A genetic screen for suppressors of a hypomorphic allele of Arabidopsis ARGONAUTE1

Abstract

ARGONAUTE1 (AGO1) encodes a key component of the complexes mediating microRNA (miRNA) function in Arabidopsis. To study the regulation, action and interactions of AGO1, we conducted a genetic screen to identify second-site mutations modifying the morphological phenotype of ago1-52, a partial loss-of-function allele of AGO1. Unlike null ago1 mutations, the hypomorphic ago1-52 allele does not cause lethality or sterility; however, ago1-52 does produce a morphological phenotype clearly distinct from wild type. In our screen for modifiers of ago1-52, we identified suppressor mutations that partially restore wild-type morphology in the ago1-52 background and we termed these mas (morphology of argonaute1-52 suppressed). We focused on 23 of these putative suppressors. Linkage analysis of the mas mutations together with sequencing of the AGO1 gene in genomic DNA and cDNA from ago1-52 mas plants indicated that 22 of the mas lines contain extragenic suppressors, and one contains an intragenic suppressor that affects splicing of ago1-52. In the presence of the wild-type allele of AGO1, most of the mas mutations cause a mild or no mutant phenotype on their own, indicating that the ago1-52 mutant may provide a sensitized background for examining the interactions of AGO1.

Figure 1. Some phenotypes of the ago1-52 mutant.

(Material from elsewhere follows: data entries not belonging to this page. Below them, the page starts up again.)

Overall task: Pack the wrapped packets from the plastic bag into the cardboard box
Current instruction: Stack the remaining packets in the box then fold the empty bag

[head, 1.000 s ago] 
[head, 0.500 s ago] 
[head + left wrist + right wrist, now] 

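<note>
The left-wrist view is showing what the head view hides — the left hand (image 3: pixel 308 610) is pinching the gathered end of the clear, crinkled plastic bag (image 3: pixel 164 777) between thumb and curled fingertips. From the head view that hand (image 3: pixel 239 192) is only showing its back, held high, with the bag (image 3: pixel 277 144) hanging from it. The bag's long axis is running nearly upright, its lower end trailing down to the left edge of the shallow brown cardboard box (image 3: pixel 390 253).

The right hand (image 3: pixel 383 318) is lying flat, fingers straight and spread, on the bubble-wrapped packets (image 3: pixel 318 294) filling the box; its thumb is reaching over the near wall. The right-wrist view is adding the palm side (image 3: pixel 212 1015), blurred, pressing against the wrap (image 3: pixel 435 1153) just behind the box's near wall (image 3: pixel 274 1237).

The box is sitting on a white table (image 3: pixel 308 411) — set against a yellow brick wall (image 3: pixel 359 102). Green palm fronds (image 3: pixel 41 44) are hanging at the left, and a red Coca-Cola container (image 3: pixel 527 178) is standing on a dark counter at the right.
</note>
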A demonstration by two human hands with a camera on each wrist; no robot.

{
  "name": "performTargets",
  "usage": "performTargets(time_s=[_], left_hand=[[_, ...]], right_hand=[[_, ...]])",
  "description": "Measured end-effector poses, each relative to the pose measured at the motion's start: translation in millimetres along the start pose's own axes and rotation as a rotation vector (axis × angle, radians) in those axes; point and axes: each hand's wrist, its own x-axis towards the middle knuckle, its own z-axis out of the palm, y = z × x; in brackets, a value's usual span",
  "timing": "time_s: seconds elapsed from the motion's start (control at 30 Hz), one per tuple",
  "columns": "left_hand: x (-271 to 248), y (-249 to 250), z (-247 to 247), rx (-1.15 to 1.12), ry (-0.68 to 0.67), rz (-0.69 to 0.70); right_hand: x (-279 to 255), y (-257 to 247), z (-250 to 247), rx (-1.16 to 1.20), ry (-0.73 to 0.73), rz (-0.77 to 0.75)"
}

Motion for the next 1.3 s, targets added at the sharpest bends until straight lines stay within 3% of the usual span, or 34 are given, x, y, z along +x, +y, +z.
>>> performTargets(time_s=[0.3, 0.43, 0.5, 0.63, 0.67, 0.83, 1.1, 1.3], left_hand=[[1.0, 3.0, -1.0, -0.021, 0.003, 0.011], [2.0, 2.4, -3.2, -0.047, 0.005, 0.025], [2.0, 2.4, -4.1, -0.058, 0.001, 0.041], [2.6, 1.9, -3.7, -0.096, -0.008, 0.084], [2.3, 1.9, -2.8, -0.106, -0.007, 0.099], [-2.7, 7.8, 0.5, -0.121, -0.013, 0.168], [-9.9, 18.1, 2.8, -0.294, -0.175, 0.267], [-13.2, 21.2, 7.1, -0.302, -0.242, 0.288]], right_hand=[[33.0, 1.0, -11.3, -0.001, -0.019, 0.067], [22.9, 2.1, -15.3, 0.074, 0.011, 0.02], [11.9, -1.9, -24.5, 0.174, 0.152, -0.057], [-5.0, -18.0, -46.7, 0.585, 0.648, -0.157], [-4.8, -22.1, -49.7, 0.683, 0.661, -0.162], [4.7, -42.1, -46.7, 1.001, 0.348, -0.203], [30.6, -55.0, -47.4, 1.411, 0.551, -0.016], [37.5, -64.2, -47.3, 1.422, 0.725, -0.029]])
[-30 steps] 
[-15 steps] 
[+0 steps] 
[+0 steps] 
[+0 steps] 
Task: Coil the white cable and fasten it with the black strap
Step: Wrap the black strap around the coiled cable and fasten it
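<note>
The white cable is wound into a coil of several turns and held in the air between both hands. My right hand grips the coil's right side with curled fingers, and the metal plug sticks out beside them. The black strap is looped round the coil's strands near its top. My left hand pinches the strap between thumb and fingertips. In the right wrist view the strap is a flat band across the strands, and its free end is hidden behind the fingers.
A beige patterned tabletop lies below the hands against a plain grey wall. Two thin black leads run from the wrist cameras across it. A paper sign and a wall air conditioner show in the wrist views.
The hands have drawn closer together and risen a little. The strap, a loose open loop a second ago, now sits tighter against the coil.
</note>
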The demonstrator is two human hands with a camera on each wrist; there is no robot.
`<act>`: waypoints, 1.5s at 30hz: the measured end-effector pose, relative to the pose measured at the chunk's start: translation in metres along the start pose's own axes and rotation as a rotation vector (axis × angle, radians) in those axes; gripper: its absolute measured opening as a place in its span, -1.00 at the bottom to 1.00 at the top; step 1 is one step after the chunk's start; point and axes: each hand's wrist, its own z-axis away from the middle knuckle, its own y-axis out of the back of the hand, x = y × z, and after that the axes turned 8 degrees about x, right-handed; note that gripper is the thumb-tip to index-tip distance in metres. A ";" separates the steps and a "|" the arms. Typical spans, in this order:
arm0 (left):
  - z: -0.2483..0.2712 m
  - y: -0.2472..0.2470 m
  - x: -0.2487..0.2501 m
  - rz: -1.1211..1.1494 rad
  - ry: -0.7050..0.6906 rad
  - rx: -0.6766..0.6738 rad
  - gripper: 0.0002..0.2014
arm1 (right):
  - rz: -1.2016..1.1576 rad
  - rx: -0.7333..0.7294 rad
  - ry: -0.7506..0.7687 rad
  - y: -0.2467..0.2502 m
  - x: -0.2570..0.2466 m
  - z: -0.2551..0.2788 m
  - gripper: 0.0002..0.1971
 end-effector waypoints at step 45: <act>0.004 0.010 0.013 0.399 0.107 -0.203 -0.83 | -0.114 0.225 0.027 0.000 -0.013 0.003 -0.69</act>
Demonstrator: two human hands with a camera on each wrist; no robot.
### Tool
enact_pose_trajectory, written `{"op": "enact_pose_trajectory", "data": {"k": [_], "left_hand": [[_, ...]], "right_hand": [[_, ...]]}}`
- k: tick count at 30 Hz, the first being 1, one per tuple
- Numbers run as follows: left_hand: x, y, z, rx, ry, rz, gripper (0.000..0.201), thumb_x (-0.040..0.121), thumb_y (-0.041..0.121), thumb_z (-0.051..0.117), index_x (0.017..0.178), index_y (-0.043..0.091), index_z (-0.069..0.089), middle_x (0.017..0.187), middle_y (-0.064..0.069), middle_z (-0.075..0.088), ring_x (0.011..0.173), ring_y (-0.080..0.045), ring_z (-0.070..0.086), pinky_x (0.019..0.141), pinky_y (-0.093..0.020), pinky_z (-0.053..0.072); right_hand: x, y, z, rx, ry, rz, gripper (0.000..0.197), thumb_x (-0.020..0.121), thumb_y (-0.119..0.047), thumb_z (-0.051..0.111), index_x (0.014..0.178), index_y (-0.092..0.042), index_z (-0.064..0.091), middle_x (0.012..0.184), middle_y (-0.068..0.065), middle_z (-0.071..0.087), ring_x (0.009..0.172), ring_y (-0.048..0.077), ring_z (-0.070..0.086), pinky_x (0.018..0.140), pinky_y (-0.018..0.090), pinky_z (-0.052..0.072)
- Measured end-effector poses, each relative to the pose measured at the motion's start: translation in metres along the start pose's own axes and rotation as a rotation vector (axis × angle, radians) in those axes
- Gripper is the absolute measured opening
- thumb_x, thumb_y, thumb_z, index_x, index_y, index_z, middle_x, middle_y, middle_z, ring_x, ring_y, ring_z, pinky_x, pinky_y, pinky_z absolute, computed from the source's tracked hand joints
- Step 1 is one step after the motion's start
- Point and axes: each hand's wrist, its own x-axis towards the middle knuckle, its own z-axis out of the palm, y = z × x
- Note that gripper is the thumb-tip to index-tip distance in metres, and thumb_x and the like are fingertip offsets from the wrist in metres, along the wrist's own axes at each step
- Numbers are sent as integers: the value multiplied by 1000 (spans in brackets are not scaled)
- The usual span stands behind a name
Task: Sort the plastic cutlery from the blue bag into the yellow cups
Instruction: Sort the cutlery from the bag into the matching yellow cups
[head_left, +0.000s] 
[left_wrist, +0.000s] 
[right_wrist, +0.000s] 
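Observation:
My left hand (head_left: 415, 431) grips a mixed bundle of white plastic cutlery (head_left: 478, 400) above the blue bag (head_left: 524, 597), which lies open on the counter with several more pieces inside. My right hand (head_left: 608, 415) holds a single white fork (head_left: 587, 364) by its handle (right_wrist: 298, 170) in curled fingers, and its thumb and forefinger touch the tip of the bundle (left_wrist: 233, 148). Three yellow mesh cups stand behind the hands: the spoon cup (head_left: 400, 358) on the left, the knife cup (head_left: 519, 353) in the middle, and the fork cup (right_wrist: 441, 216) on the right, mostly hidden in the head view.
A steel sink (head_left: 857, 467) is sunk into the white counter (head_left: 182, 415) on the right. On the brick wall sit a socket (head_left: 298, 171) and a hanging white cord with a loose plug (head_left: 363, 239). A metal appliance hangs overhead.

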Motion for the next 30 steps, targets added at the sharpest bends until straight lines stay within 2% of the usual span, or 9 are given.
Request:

(a–c) Rosettes from (a) the wild type Ler and (b, c) ago1-52. An arrow in c highlights a trumpet-shaped, radialised leaf. (d) Detail of a radialised ago1-52 leaf. (e, f) Terminal region of the inflorescences of (e) Ler and (f) ago1-52. Scale bars: 1 mm. Pictures were taken (a–d) 21 das and (e, f) 42 das.

Figure 2. Flowchart describing the screening strategy for the isolation and genetic analysis of suppressors of ago1-52.

The ↓ and symbols indicate growth and selfing, respectively. The symbol indicates outcrossing or backcrossing.

Figure 3. Vegetative phenotype of the suppressor lines identified in this work.

Rosettes of M₃ plants are shown from 23 of the double mutants isolated, in which the morphological phenotype of ago1-52 is partially suppressed by a second-site mutation. Pictures were taken 21 das. Scale bar: 1 mm.

Figure 4. Examples of other phenotypes of the suppressor lines identified in this work.

Plant height of the (a) ago1-52 mas1-1 (P1 5.33), (b) ago1-52 mas2-1 (P2 11.1) and (c) ago1-52 mas3-1 (P8 14.1) double mutants was intermediate between those of the wild type Ler and the ago1-52 single mutant. As shown in the insets, the structure of the terminal region of the inflorescence in the double mutants was also intermediate between those of Ler (Figure 1e) and ago1-52 (Figure 1f). Pictures were taken (a) 54 das, (b) 43 das and (c) 48 das. Scale bars: (a–c) 1 cm and (insets) 1 mm.

Figure 5. The P9 3.3 line carries an intragenic suppressor mutation of ago1-52.

(a) Structure of the AGO1 gene with indication of the nature of the ago1-52 and ago1-52S mutations (green arrows and red letters). Positions of the start (ATG) and stop (TGA) codons are also indicated. Exons are shown as boxes, and introns as lines between boxes. Open boxes represent untranslated exon sequences. (b) Effects of the ago1-52 and ago1-52S mutations on splicing and mRNA translation. Intron sequences are shown in small case, and exon sequences in capital letters. The preferred splicing acceptor sites are boxed in green. Amino acids different from those of the wild type are shown in red. The asterisk indicates a premature stop codon. (c) Sequencing electropherograms obtained from Ler (AGO1), ago1-52 and P9 3.3 genomic DNA (gDNA; top) and cDNA (bottom). Nucleotide sequences that are intronic in the AGO1 wild type allele but exonic in the ago1-52 mutant and the ago1-52 ago1-52S double mutant are boxed in orange.